I'm not use to living on my own. I really never have. Even though I moved out of my mums house when I was 15 years old. I've always had some one there. But here I sit ,alone. in our empty flat. Its been weeks since I've been out of this place. I' forget he's gone sometimes. I'll hear him, calling me, asking a pointless question. I'll run to his voice thinking I'll see him lounging on the couch but he ever is. Every one was telling me I need to move on that he wouldn't want me to be sad. But he wouldn't want to be dead either. I loved him so much and he left me. I never been without him. He was my first love, first kiss, my first everything. I don't think I'll ever be able to move on. I need to get out of this place. He's every where I look. His voice is in everything I hear. But until now I haven't had the strength to move. I peeled myself out of bed. Unshaven and unshowered I left our home.

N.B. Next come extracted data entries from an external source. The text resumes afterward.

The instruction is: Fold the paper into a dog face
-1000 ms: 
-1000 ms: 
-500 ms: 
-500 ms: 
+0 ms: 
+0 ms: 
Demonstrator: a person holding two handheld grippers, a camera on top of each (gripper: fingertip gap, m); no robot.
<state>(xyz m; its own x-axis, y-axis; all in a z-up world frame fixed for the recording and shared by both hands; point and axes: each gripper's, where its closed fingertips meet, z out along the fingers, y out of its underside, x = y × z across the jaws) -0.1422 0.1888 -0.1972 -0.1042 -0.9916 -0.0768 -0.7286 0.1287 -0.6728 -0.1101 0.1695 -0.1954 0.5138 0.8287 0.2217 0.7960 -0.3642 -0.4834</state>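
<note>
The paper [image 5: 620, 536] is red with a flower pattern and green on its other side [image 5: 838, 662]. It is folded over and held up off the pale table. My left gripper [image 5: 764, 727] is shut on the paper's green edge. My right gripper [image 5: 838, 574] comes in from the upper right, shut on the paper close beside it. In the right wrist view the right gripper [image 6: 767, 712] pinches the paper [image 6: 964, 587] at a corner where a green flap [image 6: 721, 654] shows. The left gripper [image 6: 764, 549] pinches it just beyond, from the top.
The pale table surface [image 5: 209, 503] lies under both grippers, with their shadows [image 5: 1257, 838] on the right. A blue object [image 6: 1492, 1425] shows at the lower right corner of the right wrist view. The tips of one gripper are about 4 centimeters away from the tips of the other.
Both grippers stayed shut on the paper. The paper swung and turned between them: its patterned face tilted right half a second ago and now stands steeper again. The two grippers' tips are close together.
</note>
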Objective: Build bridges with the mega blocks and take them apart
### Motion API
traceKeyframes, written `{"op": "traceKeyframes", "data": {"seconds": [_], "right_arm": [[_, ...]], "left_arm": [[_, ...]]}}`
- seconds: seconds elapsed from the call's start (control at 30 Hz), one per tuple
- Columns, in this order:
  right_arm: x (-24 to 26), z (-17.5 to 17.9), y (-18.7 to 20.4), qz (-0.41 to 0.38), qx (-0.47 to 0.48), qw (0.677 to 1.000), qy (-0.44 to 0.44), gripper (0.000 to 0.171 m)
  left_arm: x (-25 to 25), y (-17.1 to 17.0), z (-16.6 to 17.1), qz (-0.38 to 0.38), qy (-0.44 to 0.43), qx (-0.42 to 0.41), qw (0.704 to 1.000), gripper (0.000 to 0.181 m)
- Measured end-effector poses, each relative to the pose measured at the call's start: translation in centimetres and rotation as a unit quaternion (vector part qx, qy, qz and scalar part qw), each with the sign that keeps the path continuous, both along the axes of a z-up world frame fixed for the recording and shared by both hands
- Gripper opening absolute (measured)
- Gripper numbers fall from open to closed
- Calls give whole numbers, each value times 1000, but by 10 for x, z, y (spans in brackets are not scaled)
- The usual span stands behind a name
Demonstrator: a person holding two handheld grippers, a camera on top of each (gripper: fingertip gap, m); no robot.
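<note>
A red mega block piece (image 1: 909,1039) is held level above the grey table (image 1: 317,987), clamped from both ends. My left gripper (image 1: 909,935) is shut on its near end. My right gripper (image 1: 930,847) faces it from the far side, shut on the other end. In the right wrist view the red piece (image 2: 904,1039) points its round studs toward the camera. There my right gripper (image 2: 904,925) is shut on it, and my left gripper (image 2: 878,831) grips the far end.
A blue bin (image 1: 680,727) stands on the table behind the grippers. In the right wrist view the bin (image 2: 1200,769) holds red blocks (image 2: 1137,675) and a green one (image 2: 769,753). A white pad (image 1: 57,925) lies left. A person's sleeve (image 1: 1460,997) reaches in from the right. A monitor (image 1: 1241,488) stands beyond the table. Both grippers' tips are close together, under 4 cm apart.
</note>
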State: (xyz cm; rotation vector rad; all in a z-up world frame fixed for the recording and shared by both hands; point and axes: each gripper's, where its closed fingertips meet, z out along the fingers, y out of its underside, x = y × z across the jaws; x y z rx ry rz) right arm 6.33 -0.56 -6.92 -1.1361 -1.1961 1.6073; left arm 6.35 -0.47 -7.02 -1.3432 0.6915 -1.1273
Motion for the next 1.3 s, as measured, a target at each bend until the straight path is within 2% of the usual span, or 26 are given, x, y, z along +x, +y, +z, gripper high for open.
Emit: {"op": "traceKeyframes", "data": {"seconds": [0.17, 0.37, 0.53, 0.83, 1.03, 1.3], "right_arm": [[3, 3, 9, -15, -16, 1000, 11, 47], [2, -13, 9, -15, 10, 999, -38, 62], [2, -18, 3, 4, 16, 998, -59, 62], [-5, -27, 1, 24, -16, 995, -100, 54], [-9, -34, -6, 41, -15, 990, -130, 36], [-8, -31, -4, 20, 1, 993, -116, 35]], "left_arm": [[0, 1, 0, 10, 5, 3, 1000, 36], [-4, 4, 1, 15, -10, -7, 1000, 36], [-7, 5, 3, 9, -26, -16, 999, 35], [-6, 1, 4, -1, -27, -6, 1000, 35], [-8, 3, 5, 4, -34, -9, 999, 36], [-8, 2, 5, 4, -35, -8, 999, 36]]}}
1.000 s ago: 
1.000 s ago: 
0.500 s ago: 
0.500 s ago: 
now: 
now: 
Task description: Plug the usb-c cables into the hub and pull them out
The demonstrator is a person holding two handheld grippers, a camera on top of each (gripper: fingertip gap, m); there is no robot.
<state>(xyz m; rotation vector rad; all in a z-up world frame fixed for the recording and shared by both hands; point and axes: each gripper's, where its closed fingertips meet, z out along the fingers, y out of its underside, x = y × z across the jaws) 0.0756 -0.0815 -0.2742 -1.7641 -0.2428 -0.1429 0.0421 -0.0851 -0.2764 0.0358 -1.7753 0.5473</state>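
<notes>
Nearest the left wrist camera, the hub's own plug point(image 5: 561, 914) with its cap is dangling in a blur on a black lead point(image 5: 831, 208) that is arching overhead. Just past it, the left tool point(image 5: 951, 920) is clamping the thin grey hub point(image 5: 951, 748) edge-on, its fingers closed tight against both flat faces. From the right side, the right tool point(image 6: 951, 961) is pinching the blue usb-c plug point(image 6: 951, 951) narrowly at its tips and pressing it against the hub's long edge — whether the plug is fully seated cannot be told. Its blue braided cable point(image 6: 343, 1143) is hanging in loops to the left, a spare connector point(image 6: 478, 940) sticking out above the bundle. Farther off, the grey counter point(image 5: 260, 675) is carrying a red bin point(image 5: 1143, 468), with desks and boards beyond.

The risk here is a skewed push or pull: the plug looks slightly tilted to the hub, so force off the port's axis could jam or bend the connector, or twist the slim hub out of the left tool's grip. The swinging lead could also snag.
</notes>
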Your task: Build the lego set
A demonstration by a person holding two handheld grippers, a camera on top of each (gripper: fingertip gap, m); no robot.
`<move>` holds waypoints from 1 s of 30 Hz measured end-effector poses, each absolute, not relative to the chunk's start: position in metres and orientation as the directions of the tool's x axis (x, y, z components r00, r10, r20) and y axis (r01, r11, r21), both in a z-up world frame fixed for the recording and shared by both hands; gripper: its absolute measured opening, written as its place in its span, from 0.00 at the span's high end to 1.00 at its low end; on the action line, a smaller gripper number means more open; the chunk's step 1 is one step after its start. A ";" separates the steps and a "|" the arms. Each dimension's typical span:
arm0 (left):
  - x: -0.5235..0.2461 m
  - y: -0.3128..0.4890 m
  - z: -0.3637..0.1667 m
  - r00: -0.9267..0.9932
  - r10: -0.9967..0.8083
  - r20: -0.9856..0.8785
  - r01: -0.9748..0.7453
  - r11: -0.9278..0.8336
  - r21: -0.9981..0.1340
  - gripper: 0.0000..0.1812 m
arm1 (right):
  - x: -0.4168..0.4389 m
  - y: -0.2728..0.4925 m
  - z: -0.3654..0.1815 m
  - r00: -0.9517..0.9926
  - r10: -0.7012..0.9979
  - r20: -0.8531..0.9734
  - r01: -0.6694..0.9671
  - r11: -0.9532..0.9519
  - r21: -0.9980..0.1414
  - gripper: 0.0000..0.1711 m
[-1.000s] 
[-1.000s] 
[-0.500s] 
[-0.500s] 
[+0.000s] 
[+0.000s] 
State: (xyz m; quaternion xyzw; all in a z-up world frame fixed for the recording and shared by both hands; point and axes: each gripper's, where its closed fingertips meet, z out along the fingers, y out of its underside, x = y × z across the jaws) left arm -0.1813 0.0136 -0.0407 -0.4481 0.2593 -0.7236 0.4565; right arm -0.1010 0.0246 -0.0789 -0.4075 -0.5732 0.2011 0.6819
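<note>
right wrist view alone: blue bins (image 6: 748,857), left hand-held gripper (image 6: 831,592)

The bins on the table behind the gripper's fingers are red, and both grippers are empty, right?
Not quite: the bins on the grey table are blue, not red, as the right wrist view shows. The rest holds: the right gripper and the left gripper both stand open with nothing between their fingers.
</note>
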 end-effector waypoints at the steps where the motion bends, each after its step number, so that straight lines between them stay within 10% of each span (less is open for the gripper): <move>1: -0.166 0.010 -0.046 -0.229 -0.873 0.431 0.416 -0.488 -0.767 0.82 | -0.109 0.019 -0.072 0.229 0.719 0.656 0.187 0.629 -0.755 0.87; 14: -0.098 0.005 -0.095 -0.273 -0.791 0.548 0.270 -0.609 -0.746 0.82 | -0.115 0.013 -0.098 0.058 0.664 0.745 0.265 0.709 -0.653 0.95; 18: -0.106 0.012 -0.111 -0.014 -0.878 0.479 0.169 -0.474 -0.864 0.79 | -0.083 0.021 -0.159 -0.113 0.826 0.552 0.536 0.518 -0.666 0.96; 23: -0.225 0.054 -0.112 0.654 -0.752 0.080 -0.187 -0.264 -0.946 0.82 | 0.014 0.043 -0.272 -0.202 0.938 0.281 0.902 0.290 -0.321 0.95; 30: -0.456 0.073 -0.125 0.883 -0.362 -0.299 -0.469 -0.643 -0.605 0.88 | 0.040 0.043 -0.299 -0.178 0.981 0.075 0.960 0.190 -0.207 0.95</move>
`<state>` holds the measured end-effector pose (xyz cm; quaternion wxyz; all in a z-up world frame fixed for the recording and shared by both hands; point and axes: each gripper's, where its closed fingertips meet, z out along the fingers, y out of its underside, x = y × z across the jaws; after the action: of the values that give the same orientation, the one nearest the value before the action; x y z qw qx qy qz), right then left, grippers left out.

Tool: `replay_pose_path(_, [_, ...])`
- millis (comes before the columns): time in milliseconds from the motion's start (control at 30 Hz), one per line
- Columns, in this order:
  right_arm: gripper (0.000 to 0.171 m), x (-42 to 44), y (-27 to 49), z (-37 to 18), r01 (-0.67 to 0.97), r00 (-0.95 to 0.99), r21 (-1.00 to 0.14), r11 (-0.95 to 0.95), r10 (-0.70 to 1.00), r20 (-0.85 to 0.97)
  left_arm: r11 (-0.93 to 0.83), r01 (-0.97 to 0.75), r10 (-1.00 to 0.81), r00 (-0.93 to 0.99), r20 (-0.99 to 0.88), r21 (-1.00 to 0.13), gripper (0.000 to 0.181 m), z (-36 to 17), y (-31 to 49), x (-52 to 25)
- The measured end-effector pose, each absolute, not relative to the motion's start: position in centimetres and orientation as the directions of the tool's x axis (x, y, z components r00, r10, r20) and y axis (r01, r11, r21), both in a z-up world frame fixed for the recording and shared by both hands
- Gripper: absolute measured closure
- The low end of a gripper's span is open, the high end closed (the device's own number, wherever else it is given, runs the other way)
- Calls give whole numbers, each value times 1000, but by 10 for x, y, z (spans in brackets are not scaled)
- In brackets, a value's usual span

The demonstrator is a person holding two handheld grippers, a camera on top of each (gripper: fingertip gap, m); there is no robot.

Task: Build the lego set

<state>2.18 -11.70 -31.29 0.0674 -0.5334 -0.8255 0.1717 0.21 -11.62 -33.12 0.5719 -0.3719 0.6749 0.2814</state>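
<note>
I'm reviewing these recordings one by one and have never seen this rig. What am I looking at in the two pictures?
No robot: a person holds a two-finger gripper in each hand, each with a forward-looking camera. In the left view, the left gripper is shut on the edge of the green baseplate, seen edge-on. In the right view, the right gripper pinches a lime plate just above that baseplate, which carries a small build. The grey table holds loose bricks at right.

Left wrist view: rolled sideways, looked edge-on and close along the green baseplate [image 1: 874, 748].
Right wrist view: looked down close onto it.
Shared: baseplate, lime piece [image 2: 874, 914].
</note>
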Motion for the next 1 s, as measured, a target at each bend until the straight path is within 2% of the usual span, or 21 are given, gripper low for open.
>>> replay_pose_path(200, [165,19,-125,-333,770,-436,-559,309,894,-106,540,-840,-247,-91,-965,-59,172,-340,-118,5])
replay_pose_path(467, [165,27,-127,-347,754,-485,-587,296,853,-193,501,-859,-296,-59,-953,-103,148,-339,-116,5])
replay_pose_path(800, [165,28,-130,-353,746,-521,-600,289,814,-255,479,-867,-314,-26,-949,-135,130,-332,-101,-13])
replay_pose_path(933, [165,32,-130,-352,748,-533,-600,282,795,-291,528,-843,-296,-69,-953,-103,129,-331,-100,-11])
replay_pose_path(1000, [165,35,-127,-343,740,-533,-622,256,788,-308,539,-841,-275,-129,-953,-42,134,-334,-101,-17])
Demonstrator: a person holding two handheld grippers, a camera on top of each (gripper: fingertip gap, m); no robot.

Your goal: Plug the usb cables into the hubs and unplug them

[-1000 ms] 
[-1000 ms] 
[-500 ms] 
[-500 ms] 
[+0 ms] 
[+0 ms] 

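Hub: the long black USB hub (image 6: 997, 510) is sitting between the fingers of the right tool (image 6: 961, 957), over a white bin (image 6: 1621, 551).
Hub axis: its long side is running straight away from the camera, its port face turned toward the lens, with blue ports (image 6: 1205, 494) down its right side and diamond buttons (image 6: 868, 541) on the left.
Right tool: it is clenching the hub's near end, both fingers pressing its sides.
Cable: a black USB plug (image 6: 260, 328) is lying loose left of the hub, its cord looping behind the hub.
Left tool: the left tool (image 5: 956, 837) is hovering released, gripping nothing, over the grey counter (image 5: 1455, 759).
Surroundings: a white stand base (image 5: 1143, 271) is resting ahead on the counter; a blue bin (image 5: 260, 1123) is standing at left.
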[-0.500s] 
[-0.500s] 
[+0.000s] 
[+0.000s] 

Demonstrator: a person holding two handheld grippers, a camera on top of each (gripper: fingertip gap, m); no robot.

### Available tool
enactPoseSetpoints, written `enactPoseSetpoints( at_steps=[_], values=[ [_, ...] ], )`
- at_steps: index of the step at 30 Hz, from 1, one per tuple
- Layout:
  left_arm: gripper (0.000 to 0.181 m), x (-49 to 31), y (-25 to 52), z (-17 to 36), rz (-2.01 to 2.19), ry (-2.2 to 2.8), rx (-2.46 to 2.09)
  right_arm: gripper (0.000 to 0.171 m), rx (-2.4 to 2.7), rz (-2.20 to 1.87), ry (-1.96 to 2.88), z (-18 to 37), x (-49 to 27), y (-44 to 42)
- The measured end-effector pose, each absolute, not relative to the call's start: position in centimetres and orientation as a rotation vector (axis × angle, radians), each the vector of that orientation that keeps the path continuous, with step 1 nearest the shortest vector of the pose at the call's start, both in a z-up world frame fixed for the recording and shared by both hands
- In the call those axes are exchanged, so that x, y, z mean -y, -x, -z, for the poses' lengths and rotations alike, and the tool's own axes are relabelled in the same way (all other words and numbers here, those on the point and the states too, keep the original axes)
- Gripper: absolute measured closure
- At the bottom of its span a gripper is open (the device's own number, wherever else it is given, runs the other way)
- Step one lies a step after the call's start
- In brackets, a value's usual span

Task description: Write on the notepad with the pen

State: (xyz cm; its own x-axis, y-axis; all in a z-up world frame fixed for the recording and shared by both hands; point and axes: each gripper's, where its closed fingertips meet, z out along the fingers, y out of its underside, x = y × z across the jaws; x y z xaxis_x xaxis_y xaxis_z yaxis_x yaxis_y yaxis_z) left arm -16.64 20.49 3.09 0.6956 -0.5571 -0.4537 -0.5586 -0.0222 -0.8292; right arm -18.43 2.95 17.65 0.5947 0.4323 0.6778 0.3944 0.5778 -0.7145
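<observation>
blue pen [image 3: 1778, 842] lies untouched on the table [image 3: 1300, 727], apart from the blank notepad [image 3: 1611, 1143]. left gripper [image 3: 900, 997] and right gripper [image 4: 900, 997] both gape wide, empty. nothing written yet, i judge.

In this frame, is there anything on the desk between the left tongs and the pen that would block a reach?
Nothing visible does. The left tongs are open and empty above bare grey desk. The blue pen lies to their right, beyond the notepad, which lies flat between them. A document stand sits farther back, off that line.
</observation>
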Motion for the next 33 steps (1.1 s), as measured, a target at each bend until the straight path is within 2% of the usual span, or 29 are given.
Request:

I just walked letting my feet carry me anywhere. London's weather, the dark cold gloom matched my mood perfectly. He had always preferred the warm sun, I recalled, but he would never feel it's warmth again. He would never feel the rain, the snow, see the sun or the moon. He was gone, but I could let go of the smallest bit the I had left. I headed to the one place that I feared most, but the one place that I could be with him again.The fence at High Gate Cemetery was old and intimidating. It's was a stones through from Lord's cricket grounds. That's why we choose this place for him. He loved cricket, he could play for hours. Though I'd only been here once for the funeral, I found my way to him without an upward glance.
I knelt down in front of the marker, I raised a shaking hand and traced the words etched in the cold stone. I knew that closure wouldn't come for a while but this was a step toward it. I wanted to say something to him but I didn't know what, I felt so stupid.
"I miss you." was all I managed to choke out
I sat there on the wet earth waiting. Waiting for something and nothing at the same time. I knew that what I really waited for would never be there again, I knew that my waiting was in vain, I knew and just didn't give a damn. There was so many things that I needed to get off my chest, so many things that I needed him to hear, but how did I know that he would even be able to hear me?
"Hey," I whispered after a time, " it's me, Dougie, I don't know if you can hear me, but I need you to try to listen."
Loud thunder crashed in the distance. A storm was coming, I looked up at the menacing clouds that were threatening to spill then contents at any moment. Cursing loudly I stood up tilting my head up to view the sky in it entirety.
"Go on then!" I yelled. "Rain! I don't care anymore!"
It was like the whole universe was against me. One comic sucker punch after another. Frankly I've had enough
"What did I ever do? Huh? Answer me!"
Another loud bang met my ears. I figured I'd got someone's attention.
"You took him from me! You took the only thing in my life that I cared about!" I continued screaming at the sky. The rain slowly started to fall. but in a matter of seconds the sky opened up and a torrential down pour ensued. Lange heavy drops pelted my body, soaking my clothes.
"You give him back to me! You give him back now! He was only 25, he didn't even get a chance! We still needed him, I still need him." Thunder, rain, and lighting was the only answer that I got
"Please come back! I love you! I need you! Please!" I sunk to my knees. The tears flowed freely from my eyes like the rain fell from the clouds. "I can't do this in my own! GIVE HIM BACK!"
"Dougie?" said a voice from behind me "What are you doing here?"
I looked in the direction that it came from, there Danny stood. Mud covered shoes and umbrella in hand. I stood and flung my arms around him, soaking his partially dry clothes. He dropped the umbrella and returned the embrace. He didn't need to say a word, he knew all I needed was this. To be held while I had my well over due breakdown. "I miss him so much" I cried into his chest "I just want him back"
"I know, Doug, we all miss him." he soothed. "It's going to get better though, it has to."
For a while the only sounds were of my sobs and the rain. Eventually the rain started to slow. I pulled away from him and wiped my eyes. "Let take you home and get some dry clothes." he said picking up his umbrella even though it was apparent that it wasn't need anymore seeing as we were both drenched.
I nodded weakly. I walked over the headstone, planting a small kiss onto the marble. "I love you, Harry. Forever and always."
I turned and to Danny. We then left, walking side by side to the waiting cab, leaving my companion behind us, in his eternal slumber, along with my heart which is forever his.